───── Data for this exercise ─────

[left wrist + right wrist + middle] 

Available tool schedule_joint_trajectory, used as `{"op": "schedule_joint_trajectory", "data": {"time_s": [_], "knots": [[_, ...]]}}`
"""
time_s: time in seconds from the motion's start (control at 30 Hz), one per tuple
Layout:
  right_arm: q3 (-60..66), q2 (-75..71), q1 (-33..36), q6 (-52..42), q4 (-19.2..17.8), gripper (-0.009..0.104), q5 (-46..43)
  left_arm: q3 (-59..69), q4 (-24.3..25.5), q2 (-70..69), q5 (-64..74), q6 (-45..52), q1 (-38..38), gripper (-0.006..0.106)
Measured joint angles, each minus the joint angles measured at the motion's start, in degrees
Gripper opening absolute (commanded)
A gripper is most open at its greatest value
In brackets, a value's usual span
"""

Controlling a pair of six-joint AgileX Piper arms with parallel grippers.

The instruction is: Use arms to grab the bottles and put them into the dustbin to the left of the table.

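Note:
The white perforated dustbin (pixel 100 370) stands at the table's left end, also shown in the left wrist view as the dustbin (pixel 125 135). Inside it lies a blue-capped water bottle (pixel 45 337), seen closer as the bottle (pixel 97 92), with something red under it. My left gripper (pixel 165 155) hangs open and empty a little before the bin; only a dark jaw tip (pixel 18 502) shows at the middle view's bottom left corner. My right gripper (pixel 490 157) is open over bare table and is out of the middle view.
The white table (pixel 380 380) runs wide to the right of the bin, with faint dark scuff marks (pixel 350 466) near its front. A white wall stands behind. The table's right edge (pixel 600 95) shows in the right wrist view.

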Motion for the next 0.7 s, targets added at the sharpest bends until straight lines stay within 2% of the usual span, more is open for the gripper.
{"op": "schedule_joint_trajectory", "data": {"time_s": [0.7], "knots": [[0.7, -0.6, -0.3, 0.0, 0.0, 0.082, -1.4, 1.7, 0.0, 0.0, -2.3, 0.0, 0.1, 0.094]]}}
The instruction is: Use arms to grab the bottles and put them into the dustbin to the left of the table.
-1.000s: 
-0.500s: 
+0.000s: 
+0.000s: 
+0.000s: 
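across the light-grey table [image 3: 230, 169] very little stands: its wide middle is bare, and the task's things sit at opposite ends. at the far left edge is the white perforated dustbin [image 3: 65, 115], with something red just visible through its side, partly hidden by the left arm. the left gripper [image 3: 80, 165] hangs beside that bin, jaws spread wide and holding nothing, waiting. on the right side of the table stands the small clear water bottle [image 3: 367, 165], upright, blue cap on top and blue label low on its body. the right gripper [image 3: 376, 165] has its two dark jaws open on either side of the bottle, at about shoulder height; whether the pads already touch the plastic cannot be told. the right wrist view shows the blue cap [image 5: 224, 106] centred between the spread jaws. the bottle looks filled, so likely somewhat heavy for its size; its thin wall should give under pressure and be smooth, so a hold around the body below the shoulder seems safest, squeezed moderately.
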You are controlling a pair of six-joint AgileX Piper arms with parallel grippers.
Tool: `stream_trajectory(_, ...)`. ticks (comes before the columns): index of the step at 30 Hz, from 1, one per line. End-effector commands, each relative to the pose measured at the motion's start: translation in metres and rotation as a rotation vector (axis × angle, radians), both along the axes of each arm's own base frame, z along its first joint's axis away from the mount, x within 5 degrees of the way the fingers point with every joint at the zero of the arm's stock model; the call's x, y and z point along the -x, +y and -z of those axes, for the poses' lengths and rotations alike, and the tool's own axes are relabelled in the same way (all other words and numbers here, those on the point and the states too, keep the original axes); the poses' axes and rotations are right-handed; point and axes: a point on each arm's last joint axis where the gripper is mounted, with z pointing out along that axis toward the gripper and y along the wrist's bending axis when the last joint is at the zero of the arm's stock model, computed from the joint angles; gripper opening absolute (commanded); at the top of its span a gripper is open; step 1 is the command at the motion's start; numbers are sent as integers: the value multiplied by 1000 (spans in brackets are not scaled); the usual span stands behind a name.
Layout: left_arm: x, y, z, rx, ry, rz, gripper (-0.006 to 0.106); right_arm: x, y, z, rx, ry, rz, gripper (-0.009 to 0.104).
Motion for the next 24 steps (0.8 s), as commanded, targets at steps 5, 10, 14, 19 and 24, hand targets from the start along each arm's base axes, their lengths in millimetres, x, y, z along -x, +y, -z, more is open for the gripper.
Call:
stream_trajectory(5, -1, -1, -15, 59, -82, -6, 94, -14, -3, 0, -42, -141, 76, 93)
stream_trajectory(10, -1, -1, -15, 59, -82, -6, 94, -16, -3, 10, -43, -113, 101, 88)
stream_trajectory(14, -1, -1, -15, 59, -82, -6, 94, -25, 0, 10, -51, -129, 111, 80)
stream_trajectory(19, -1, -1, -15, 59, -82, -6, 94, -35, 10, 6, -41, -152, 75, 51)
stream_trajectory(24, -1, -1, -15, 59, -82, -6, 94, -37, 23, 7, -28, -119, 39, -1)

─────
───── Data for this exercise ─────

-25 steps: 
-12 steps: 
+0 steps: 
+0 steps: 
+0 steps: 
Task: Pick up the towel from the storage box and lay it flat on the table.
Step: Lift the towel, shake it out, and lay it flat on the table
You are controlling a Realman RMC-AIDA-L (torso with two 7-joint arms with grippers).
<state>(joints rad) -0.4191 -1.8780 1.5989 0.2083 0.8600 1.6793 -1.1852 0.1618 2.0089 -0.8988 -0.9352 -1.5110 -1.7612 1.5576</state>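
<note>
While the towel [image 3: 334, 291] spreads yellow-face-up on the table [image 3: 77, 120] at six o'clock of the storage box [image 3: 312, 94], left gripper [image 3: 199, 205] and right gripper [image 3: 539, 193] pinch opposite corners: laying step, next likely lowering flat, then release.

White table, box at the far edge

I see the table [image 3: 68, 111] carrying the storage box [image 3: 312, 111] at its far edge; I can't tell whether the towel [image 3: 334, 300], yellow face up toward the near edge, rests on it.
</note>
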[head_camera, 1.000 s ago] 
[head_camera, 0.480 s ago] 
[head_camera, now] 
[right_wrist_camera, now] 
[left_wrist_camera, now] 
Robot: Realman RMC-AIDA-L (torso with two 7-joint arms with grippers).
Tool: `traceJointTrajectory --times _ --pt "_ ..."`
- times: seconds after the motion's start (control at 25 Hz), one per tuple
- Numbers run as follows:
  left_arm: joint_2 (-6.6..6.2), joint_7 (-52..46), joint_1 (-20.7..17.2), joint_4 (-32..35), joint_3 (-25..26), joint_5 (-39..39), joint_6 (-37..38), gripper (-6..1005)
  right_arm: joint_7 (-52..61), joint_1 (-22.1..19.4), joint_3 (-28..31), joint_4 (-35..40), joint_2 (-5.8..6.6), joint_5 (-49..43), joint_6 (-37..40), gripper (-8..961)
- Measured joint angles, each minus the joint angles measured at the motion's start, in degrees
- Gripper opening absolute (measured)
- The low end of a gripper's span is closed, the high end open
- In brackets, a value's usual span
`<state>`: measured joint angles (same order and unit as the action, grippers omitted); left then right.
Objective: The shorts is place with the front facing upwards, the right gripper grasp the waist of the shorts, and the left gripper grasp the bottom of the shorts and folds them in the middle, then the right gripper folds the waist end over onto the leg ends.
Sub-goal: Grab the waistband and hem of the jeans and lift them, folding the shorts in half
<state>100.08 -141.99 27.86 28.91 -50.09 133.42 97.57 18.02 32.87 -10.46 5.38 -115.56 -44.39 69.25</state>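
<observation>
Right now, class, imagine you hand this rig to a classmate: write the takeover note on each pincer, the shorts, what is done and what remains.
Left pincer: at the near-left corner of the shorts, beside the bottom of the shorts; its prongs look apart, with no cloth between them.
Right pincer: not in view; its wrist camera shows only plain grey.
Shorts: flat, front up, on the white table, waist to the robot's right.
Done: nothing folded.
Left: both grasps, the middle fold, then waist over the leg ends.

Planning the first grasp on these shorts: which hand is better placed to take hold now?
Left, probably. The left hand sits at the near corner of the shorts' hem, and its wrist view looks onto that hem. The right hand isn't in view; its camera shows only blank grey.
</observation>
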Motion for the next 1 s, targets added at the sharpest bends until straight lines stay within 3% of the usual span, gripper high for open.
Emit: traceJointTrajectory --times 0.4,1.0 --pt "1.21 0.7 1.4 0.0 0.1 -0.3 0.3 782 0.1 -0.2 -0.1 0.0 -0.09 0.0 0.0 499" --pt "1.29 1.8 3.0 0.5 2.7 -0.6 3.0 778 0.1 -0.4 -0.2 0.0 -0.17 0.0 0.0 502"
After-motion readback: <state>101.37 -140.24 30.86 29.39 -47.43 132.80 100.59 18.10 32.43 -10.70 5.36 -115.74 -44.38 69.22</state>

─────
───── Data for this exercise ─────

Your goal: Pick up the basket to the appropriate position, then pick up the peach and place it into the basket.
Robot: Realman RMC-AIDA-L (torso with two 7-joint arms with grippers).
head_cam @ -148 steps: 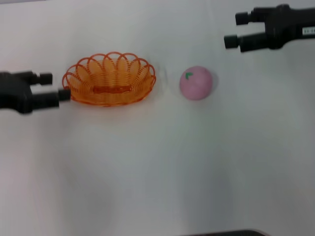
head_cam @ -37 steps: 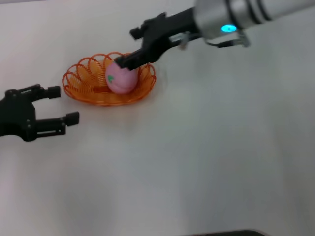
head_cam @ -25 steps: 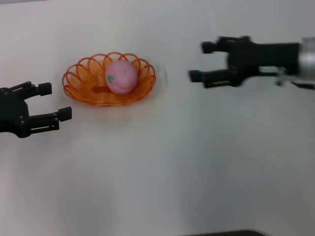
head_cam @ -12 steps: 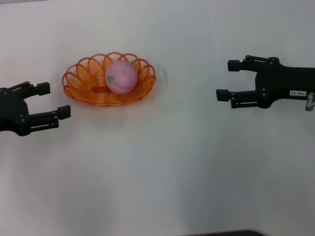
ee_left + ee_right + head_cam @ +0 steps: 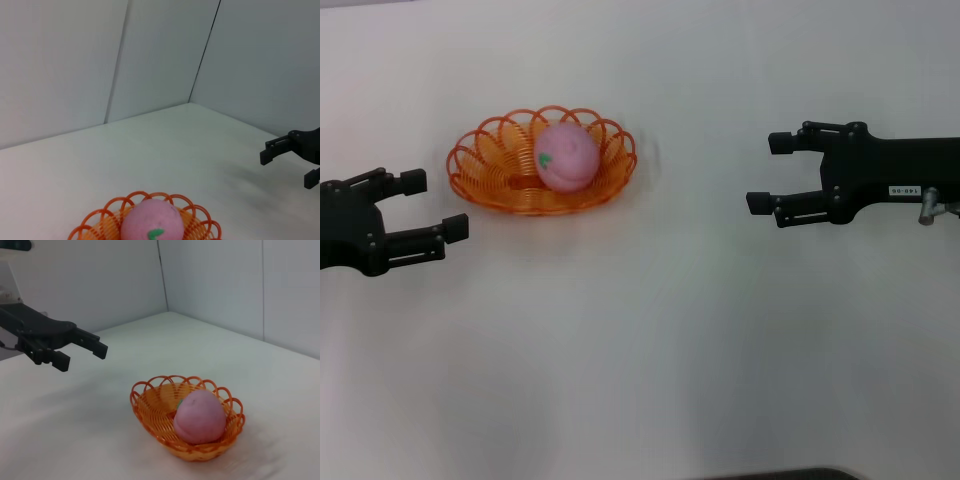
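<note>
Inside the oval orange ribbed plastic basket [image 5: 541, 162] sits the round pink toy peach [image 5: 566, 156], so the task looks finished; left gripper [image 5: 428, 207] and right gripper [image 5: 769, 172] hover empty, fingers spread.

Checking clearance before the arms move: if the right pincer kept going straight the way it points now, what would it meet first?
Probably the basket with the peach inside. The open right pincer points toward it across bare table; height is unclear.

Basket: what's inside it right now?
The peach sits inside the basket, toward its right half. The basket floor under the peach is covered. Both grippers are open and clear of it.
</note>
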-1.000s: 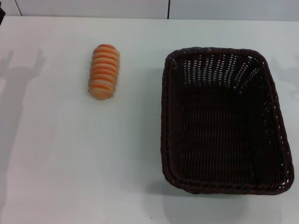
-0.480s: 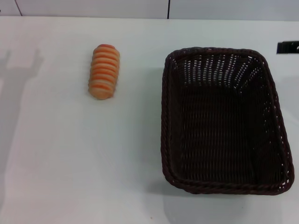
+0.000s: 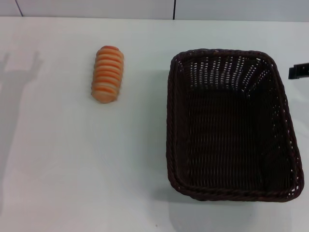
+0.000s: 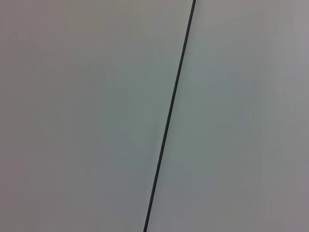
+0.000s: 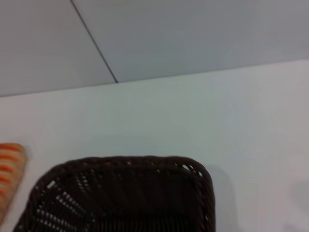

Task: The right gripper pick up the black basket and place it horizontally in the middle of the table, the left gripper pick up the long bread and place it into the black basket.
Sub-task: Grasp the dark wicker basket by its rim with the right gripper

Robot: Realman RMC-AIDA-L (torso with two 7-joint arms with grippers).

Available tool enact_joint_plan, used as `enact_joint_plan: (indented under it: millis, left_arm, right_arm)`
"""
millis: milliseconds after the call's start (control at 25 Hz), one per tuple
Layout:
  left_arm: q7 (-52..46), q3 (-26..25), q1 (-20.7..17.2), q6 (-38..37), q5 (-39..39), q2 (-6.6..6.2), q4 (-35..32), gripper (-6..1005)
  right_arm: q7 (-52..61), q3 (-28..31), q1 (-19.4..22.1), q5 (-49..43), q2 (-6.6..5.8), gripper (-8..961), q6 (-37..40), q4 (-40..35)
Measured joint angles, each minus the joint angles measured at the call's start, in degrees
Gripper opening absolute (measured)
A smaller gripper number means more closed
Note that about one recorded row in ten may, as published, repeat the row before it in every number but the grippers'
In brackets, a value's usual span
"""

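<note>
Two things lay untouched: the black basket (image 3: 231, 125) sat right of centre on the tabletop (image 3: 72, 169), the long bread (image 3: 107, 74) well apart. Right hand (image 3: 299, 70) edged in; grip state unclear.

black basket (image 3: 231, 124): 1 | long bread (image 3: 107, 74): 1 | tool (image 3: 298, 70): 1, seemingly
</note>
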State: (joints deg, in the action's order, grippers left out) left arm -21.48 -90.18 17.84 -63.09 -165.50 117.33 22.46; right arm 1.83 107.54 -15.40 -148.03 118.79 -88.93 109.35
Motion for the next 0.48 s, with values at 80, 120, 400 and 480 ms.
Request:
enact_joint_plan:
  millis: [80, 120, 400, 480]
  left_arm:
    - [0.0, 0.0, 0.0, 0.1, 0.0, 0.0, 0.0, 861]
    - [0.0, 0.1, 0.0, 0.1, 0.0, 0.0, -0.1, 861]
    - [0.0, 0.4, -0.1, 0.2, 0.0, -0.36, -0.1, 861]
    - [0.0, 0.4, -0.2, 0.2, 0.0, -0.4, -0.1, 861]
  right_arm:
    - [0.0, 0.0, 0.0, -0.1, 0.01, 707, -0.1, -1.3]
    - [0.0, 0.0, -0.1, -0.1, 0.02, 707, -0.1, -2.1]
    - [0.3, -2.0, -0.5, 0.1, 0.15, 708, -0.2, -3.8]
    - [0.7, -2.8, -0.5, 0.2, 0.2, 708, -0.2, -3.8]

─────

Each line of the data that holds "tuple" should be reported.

time_s: time in seconds from the motion's start (control at 30 Hz), one per tuple
- times: seconds after the motion's start (control at 25 Hz), one per tuple
millis: milliseconds after the call's start (control at 25 Hz), one per tuple

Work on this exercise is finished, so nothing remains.